B. set feeding dog parameter condition does, at first, reads configuration file, the service that record need be detected by house dog with and detection script information; Then, serve local the detection, if the service detection success is then fed the dog parameter and met through detection script transmission TCP connection request, SQL query mode;

After starting cluster, carry out the system state test, on the node L2 operation service is arranged; The operation test procedure causes node L2 seemingly-dead on L2, and this state continuance T * N is after second, and failure is detected in service N continuous time this locality; T * N is after second for this state continuance, and house dog is overtime, and node L2 is restarted; Formerly operate in services migrating on the node L2 to backup node, whole group system can normally externally provide service.

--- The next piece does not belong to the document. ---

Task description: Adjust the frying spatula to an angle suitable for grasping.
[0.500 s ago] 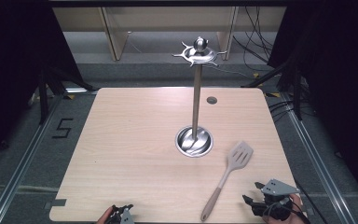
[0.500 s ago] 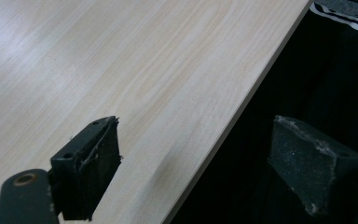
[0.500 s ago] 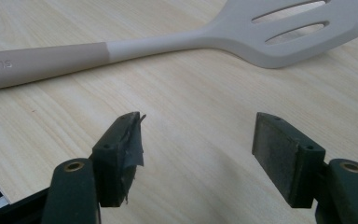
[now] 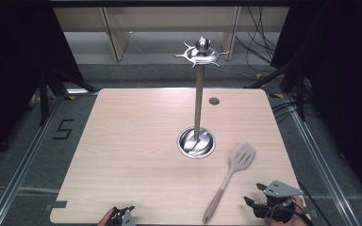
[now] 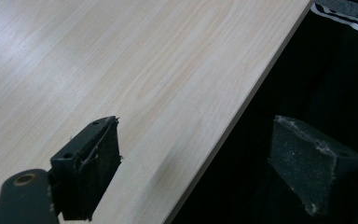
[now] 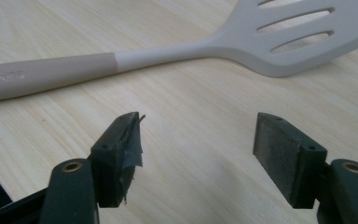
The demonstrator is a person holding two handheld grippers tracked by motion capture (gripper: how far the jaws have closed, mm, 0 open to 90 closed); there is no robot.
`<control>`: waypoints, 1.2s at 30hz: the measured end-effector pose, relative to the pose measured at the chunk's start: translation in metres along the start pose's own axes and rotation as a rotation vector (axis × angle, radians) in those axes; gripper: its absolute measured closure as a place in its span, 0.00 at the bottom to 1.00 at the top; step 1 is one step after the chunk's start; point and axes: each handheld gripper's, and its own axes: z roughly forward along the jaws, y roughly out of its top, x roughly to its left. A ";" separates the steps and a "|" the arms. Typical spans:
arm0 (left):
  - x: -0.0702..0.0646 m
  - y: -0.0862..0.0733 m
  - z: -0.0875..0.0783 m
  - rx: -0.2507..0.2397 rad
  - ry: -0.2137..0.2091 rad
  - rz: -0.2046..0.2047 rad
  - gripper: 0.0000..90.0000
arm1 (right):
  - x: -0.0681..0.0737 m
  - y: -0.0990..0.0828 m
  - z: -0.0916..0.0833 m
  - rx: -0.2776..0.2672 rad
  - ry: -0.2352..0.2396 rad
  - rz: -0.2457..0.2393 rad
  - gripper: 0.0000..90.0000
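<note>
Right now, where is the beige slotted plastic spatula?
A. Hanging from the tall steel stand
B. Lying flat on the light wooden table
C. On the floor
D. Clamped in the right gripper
B: the beige slotted spatula lies flat on the wooden table, beside the steel stand, ahead of the open, empty right gripper.

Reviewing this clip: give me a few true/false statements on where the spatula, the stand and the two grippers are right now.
1. The spatula lies flat on the table. True.
2. The right gripper is shut on the spatula handle. False: its jaws stand open and empty, short of the handle.
3. The metal stand stands upright. True.
4. The spatula hangs from the stand. False: it lies beside the base.
5. The left gripper is open at the table's edge. True.
</note>
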 end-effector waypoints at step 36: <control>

The above embodiments are merely the preferred embodiments of the present invention, can not limit interest field of the present invention with this, and therefore, the equivalent variations according to claim of the present invention is done still belongs to the scope that the present invention is contained.

Claims

1. based on the seemingly-dead solution of highly available cluster system of the local detection technique of house dog, it is characterized in that may further comprise the steps:

B. set the dog parameter condition of feeding;

2. the seemingly-dead solution of highly available cluster system based on the local detection technique of house dog according to claim 1 is characterized in that: among the step B, said hello dog parameter condition is that the timer process is normally moved.

3. the seemingly-dead solution of highly available cluster system based on the local detection technique of house dog according to claim 1 is characterized in that: among the step B, the said dog parameter condition of feeding is for weighing system load, and system load then meets the dog condition of feeding less than threshold values.

4. the seemingly-dead solution of highly available cluster system based on the local detection technique of house dog according to claim 3, it is characterized in that: the method for said measurement system load is at first, to obtain total number Num of system CPU; Secondly, the nearest 5-20 of reading system minute total load value Load calculates current average load LoadAvg=Load/Num; The system load threshold value Thres that stipulates in current average load LoadAvg of comparison system and the configuration file then meets if LoadAvg, then feeds the dog parameter less than Thres.

5. the seemingly-dead solution of highly available cluster system based on the local detection technique of house dog according to claim 3 is characterized in that: the mode of said measurement system load is that iowait checks at least a in disk I load, the load of vmstat estimation internal memory.

6. the seemingly-dead solution of highly available cluster system based on the local detection technique of house dog according to claim 1; It is characterized in that: among the step B, the said dog parameter condition of feeding does, at first; Read configuration file, the service that record need be detected by house dog with and detection script information; Then, serve local the detection, if the service detection success is then fed the dog parameter and met.

7. the seemingly-dead solution of highly available cluster system based on the local detection technique of house dog according to claim 6 is characterized in that: the local detection mode of said service is for sending TCP connection request, SQL query, indicating the packet header of position or the availability that any mode in the inclusion detects service specific to the message of serving, band agreement through detection script.

8. the seemingly-dead solution of highly available cluster system based on the local detection technique of house dog according to claim 7, it is characterized in that: said detection script is the trace routine of being write by any language among python, perl, shell, the C.

9. according to each described seemingly-dead solution of highly available cluster system based on the local detection technique of house dog among the claim 1-8, it is characterized in that: said house dog is a hardware watchdog.